What does it mean to eat well? I teach cooking classes at the Marquette Food Co-op, and I’ve learned that what constitutes “healthy” is a very broad spectrum of diets and lifestyles.

Vegetarian, vegan, gluten-free, raw, locavore-devotees of all manner of diets find their way to our store. Others have only vague notions about healthy eating; they come to the store looking for help, hoping we can point them to one magical lifestyle or cookbook that will bring them optimal health.

If only it were so easy.

Our bodies are not machines that work on a simple input-output system. We are a complex, mysterious, amazing ecosystem unto ourselves. Cooking at home with fresh, unprocessed, whole foods is perhaps the biggest step you can take toward healthy eating.

When it comes to cooking at home, the issue is usually personal preferences and time constraints. That amazing sprouted-seed-and-milled-at-home-grain-casserole your neighbor made might be tasty and good for you, but if you don’t have time to make it, there’s no use in beating yourself up about it. Cooking something, however, is pretty important to your health. Convenience “foods” simply make it easy to eat high calorie, nutritionally empty foods.

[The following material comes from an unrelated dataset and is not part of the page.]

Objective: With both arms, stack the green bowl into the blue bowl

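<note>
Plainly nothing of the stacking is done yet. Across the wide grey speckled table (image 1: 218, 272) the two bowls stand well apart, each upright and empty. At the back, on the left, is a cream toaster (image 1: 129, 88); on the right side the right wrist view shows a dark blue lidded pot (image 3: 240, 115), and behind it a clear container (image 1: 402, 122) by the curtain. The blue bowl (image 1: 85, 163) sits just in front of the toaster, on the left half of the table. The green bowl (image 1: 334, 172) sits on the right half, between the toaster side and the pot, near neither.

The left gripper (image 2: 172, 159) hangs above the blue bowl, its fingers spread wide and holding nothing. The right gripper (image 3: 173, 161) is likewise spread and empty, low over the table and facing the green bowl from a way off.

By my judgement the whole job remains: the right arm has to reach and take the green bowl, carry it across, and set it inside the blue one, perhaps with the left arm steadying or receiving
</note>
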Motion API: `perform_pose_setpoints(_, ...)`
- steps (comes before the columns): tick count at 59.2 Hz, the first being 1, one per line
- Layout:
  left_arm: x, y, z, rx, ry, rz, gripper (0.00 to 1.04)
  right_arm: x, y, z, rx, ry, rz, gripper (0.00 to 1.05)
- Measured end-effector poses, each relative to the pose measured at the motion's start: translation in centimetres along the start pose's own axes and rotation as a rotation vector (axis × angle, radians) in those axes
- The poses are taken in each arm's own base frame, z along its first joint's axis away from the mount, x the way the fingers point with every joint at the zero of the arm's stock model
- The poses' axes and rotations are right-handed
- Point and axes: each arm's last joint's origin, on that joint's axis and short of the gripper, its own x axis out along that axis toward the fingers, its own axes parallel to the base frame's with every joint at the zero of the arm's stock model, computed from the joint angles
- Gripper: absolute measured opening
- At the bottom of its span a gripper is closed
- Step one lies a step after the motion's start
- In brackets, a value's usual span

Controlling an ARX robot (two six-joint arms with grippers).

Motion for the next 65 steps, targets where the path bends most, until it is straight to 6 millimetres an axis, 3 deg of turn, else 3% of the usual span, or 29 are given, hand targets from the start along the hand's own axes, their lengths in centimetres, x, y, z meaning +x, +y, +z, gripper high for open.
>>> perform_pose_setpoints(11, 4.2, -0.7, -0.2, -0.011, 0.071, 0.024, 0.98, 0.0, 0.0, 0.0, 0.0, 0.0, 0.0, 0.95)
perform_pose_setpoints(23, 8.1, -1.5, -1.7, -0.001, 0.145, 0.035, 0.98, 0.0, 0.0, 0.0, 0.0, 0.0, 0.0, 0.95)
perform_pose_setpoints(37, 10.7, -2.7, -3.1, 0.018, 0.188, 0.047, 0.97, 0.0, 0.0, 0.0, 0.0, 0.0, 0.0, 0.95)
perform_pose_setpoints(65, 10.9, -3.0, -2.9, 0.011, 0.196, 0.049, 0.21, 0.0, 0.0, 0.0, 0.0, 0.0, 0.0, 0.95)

There are plenty of delicious and healthy meals even a busy family has time to make. Finding a style of cooking you really like and refining your skills in that style can help you get better at quickly producing food with ingredients you have at home, and have fun doing it because you’re making food you enjoy. Cooking at home is better for your budget, lets you control the quality of what goes in the meal, and can be a memorable activity for the family to do together.

We can make so many styles of foods thanks to wide range of ingredients our global food system brings us. Combining this with ingredients we can source from close to home is a great way to create interesting and healthy food. Studies consistently show that locally grown foods tend to be more nutritious; eating a wide variety of locally grown fruits and vegetables is a one failsafe way to contribute to your health.

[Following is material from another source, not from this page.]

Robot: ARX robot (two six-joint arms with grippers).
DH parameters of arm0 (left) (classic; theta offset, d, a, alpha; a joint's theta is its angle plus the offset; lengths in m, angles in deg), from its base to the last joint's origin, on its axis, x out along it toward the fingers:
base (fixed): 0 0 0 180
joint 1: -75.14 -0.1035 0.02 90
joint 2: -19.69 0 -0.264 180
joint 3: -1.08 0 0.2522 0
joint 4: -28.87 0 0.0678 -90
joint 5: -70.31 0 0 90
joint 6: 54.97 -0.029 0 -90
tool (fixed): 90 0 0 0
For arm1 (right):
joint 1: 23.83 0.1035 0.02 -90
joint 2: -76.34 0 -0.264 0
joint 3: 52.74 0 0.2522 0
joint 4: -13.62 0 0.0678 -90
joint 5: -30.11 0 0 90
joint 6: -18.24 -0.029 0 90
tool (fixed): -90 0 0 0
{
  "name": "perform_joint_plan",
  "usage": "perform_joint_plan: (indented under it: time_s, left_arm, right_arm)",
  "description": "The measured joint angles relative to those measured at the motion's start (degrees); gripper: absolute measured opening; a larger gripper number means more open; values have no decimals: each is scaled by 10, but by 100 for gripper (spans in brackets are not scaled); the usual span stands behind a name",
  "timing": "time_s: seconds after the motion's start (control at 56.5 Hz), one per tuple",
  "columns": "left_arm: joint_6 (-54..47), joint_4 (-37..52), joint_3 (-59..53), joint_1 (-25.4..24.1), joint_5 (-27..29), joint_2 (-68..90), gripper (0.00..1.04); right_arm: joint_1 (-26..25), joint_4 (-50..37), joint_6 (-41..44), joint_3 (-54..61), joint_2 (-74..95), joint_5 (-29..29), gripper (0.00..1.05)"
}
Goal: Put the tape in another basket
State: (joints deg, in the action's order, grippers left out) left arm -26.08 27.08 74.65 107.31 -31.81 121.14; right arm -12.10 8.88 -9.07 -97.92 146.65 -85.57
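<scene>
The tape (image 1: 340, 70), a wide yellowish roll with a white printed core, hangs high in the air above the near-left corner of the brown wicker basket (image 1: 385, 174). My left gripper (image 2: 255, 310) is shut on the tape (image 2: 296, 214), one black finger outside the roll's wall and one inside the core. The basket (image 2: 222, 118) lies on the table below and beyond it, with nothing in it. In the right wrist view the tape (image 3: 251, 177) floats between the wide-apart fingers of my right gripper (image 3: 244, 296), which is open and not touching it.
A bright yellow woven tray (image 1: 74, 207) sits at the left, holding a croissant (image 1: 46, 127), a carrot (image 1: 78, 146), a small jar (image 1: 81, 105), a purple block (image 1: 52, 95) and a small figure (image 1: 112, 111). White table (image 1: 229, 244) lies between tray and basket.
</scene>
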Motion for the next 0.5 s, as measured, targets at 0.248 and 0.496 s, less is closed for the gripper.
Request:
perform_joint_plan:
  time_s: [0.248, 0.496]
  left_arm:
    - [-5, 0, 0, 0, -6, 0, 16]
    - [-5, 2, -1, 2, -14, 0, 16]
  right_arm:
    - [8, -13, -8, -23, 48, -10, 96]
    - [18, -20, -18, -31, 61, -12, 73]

Eating foods grown locally brings us closer to our traditional food ways, and eating good food in season means that we get optimum nutrition from our food. Eating those unusual veggies that do well in our cold climate like kale, beets, and kohlrabi doesn’t just diversify the flavors we experience; it brings a diversity of nutrients to our table as well.

So what to do? When people grew up in one place, and ate all the same foods that their neighbors, family, and community were also eating, the dilemma of what to eat centered on growing and having enough to go around, not choosing from a bewildering array of choices, some of them with dubious health claims attached. People’s diets, being so tied to the land they lived on, reflected what was healthy for that climate and lifestyle.

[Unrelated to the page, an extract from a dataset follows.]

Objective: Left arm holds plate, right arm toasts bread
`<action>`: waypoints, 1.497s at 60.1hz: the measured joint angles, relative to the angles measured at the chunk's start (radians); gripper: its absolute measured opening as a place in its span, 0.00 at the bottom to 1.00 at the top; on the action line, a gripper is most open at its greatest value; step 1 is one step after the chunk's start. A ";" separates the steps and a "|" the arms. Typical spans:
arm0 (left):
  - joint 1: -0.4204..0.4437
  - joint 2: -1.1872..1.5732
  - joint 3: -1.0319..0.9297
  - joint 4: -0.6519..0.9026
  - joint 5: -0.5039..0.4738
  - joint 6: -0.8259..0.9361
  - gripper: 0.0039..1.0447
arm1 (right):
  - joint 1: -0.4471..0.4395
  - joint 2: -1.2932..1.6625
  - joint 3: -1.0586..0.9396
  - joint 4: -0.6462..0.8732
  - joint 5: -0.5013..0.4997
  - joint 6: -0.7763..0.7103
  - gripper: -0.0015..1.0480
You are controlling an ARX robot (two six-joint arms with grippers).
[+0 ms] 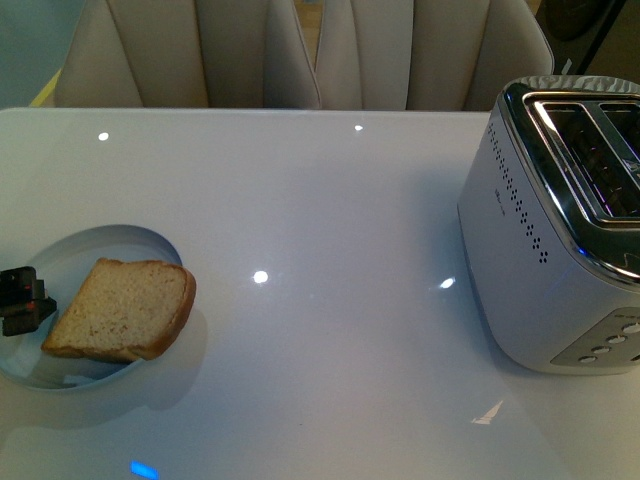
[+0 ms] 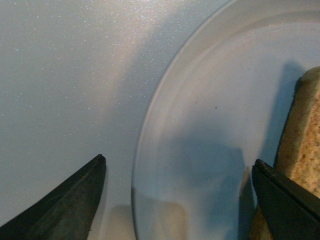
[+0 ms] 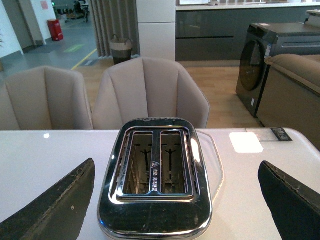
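Brown bread sits on the pale plate at lower left, whose rim the left end effector straddles, spread apart, so closing on it seems next; the right end effector, also apart, overlooks the toaster.

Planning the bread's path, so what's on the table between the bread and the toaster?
Nothing: in the front view the table between the bread and the toaster is bare, showing only light reflections.
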 joint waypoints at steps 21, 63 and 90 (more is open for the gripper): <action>0.033 -0.006 0.011 -0.101 0.105 -0.166 0.03 | 0.000 0.000 0.000 0.000 0.000 0.000 0.92; 0.072 -0.367 -0.209 -0.158 0.211 -0.460 0.03 | 0.000 0.000 0.000 0.000 0.000 0.000 0.92; -0.136 -0.682 -0.116 -0.398 0.195 -0.609 0.03 | 0.000 0.000 0.000 0.000 0.000 0.000 0.92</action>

The absence of one set food tradition and the advent of the industrial food system have left many confused when it comes to food, unsure what constitutes healthy. Really, healthy can include all manner of cooking styles. What it comes down to is that whether you are vegetarian, omnivorous, or following any other particular food lifestyle is that having a healthy diet means you actually cook. Use lots of vegetables, especially those locally grown, and you’re off to a good start.

Editor’s note: Sarah Monte is employed by the Marquette Food Co-Op.